◆ **WHAT THE TASK REQUIRES**: Given the records below, would you repeat exactly the lines that begin at the one containing "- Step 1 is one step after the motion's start" and end at the one containing "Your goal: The", inclusive?

- - - - -

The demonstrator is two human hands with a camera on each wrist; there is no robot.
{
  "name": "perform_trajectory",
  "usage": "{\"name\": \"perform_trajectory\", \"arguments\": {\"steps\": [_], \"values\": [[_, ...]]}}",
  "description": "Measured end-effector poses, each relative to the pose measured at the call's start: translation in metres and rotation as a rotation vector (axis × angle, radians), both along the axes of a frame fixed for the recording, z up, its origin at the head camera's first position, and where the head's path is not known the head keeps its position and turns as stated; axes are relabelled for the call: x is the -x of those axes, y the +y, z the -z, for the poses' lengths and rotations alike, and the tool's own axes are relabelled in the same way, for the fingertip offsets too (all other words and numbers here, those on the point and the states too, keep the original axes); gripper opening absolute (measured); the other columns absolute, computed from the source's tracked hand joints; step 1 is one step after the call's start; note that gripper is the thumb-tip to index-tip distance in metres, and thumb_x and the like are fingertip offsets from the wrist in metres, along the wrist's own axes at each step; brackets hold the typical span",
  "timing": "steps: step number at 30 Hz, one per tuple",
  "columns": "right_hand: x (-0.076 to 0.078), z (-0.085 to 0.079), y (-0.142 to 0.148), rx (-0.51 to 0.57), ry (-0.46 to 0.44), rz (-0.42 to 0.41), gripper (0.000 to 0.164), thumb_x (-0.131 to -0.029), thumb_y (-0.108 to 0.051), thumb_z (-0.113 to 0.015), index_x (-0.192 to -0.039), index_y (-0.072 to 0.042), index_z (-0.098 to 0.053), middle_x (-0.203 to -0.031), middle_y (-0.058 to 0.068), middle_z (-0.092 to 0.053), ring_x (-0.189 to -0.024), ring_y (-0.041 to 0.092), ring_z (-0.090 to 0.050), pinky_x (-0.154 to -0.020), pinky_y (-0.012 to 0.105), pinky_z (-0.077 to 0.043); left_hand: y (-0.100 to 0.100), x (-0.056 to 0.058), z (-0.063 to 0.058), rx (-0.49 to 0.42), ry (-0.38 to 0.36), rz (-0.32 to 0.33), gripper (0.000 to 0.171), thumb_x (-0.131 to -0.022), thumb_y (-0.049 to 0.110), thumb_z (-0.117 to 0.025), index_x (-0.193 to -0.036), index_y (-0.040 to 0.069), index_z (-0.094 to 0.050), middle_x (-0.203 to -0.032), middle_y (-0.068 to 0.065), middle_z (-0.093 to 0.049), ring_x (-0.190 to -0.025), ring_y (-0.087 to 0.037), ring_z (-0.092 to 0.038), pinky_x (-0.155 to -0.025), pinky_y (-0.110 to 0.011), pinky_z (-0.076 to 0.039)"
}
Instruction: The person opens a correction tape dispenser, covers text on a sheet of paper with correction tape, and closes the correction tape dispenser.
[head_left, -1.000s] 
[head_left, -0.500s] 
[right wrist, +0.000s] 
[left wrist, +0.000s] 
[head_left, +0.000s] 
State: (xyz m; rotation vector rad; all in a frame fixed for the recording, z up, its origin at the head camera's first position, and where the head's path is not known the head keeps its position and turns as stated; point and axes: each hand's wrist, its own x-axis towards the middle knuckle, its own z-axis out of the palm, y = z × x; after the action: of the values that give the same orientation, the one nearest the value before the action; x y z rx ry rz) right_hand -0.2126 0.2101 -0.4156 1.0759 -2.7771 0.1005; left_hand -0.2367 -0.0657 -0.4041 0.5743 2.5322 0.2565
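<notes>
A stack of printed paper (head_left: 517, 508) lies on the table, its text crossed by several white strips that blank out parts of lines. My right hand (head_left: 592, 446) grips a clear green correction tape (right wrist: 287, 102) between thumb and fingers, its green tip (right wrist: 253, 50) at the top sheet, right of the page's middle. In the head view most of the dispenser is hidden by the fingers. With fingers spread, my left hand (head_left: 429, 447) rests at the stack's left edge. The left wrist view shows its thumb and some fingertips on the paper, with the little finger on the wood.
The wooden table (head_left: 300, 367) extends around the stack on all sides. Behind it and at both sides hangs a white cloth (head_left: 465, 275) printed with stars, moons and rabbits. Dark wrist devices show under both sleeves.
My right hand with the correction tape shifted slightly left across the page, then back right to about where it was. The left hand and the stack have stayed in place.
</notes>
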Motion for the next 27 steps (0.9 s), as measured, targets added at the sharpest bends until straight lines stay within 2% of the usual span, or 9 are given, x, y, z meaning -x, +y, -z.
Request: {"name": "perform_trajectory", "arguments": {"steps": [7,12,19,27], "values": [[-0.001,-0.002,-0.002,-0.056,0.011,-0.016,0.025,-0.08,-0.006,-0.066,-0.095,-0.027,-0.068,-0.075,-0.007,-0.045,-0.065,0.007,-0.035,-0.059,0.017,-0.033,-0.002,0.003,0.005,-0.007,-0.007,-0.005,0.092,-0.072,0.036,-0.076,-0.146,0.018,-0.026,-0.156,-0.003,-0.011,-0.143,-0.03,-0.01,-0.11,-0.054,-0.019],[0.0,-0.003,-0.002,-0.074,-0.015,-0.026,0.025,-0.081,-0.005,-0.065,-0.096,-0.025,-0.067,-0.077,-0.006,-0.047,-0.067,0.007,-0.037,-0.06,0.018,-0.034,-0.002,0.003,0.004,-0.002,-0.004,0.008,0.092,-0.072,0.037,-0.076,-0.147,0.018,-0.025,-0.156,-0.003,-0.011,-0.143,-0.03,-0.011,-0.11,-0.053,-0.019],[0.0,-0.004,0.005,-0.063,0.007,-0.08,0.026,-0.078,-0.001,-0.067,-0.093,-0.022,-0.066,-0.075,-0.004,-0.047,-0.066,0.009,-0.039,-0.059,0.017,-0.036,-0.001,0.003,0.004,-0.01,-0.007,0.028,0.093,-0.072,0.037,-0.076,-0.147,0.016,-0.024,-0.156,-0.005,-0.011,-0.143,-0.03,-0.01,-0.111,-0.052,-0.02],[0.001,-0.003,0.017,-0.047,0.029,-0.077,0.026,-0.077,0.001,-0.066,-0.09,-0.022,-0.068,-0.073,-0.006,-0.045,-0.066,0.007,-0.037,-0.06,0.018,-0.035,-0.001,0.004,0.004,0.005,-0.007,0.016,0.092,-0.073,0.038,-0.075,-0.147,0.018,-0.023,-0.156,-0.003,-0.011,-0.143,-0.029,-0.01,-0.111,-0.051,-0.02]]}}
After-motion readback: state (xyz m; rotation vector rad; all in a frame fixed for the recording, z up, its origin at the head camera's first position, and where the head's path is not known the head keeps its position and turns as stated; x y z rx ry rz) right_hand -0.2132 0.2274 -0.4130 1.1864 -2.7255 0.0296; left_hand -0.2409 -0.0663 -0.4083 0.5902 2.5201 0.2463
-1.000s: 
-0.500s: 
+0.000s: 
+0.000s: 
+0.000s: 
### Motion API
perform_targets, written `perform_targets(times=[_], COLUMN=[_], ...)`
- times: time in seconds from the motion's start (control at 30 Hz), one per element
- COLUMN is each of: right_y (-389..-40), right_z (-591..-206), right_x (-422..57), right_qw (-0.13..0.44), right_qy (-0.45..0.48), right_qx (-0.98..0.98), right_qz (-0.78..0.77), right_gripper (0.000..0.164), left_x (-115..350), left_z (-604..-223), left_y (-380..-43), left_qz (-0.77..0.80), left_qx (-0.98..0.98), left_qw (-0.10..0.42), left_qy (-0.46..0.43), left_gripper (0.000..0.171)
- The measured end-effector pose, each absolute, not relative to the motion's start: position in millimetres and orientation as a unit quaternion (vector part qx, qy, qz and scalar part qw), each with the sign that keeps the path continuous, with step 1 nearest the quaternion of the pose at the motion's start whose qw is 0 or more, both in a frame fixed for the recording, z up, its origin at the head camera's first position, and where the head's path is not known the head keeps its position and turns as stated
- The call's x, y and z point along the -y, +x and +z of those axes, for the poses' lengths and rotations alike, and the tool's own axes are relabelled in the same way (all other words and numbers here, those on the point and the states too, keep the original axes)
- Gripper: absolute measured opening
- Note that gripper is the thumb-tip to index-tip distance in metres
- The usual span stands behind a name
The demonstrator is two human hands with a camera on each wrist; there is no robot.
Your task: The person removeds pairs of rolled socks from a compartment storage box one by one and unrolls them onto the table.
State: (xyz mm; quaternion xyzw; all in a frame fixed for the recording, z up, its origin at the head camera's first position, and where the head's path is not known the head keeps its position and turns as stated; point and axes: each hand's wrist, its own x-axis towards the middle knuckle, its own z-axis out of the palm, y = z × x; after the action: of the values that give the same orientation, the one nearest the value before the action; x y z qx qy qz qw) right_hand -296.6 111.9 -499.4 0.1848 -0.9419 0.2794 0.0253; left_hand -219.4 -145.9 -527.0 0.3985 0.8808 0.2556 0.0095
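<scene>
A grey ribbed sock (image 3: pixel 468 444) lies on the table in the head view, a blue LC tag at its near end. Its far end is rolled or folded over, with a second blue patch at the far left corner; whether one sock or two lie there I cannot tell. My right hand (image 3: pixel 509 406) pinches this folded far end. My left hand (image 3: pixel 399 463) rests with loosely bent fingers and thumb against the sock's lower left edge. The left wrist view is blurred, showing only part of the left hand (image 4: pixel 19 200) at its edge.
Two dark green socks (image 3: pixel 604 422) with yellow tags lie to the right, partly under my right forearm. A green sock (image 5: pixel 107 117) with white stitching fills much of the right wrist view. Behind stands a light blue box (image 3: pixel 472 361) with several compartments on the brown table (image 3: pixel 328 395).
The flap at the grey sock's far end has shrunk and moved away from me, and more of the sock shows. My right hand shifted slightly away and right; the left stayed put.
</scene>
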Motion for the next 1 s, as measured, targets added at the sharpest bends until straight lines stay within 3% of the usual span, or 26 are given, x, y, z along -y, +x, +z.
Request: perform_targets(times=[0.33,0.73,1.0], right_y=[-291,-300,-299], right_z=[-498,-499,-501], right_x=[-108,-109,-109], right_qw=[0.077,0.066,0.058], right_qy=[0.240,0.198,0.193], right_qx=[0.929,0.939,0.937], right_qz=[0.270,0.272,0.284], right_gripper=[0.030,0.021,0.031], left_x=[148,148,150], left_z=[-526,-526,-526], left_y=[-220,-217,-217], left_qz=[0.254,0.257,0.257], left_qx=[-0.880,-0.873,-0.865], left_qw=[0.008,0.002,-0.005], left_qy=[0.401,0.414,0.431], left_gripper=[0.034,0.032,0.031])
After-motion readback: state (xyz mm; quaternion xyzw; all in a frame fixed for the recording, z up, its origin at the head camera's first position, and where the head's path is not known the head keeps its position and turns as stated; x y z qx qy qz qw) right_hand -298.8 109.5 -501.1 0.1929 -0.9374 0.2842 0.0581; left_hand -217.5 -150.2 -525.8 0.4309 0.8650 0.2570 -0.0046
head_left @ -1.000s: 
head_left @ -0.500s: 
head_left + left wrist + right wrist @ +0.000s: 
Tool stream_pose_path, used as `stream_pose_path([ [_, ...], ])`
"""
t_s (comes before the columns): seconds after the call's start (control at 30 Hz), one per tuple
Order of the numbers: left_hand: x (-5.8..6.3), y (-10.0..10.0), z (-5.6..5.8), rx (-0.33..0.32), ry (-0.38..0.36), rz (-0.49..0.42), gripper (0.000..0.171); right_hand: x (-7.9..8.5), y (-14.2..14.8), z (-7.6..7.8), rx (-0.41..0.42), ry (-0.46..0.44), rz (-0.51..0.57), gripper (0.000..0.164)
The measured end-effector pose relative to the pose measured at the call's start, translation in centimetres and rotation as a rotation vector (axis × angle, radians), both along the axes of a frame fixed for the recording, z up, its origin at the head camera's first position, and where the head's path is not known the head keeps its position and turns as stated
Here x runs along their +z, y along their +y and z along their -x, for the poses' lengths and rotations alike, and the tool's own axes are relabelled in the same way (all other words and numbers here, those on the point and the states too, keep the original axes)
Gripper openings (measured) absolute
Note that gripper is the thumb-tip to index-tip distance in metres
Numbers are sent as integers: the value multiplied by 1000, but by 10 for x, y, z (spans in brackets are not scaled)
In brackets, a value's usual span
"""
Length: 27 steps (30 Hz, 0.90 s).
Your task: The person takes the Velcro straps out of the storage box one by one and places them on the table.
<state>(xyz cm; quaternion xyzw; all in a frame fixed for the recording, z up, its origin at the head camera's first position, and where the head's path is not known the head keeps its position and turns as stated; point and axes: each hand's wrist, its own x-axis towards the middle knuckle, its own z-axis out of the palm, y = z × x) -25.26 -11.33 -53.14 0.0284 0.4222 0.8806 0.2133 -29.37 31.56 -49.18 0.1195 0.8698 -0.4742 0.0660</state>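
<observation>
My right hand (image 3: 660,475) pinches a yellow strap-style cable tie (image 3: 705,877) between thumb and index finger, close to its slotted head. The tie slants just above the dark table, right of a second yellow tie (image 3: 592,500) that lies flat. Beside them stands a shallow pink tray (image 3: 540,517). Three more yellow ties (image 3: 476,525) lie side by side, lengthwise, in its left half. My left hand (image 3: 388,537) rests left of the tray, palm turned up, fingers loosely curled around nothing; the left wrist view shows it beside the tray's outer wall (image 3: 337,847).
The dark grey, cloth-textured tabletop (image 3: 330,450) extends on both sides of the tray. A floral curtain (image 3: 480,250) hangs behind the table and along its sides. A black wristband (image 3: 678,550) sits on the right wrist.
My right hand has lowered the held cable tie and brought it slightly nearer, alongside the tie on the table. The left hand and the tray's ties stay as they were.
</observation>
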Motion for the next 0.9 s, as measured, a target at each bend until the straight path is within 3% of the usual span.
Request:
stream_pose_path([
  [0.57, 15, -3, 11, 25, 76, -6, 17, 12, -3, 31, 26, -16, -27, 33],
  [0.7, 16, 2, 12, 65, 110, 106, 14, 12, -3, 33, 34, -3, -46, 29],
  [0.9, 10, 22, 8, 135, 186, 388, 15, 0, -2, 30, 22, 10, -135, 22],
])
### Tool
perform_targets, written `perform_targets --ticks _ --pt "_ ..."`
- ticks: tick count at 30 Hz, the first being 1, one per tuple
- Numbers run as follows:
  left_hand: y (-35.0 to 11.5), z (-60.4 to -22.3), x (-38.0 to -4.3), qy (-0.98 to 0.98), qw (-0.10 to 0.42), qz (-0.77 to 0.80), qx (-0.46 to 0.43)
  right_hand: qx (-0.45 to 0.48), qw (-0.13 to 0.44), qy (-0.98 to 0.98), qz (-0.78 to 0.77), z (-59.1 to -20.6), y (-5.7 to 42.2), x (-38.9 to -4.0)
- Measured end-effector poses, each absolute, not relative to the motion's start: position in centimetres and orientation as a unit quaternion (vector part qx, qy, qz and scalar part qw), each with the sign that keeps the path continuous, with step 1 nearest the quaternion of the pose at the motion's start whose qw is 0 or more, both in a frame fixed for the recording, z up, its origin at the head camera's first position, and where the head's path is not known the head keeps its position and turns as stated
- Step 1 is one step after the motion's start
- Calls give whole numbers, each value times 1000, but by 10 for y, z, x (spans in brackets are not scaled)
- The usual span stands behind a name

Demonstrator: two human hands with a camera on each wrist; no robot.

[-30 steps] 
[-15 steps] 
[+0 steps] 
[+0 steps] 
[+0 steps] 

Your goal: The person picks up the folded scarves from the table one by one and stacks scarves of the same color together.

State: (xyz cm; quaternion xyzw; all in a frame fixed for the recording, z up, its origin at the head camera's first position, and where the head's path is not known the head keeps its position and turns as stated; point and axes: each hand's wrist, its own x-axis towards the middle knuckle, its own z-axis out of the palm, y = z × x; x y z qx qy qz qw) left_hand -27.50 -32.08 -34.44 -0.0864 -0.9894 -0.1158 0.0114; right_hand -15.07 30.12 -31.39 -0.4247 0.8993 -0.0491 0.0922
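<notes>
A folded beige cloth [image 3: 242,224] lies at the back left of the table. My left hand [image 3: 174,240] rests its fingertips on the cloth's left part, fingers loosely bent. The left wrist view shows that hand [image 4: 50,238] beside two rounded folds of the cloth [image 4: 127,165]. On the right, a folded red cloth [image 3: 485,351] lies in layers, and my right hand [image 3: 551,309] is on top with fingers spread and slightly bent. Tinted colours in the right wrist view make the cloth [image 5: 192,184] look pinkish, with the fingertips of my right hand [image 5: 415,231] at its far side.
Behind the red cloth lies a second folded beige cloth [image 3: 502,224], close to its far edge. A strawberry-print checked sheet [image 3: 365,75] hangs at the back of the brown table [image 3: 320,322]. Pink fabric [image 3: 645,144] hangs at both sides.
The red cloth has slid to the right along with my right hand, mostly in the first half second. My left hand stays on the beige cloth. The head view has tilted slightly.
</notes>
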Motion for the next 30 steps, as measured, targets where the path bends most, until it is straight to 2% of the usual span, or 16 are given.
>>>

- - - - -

◆ **EXERCISE RESULT**:
- Step 1 is one step after the motion's start
- Calls give whole numbers, each value times 1000, but by 10 for y, z, x (spans in brackets are not scaled)
- The usual span stands behind a name

Demonstrator: two human hands with a camera on each wrist; no robot.

[-30 steps] 
[-15 steps] 
[+0 steps] 
[+0 steps] 
[+0 steps] 

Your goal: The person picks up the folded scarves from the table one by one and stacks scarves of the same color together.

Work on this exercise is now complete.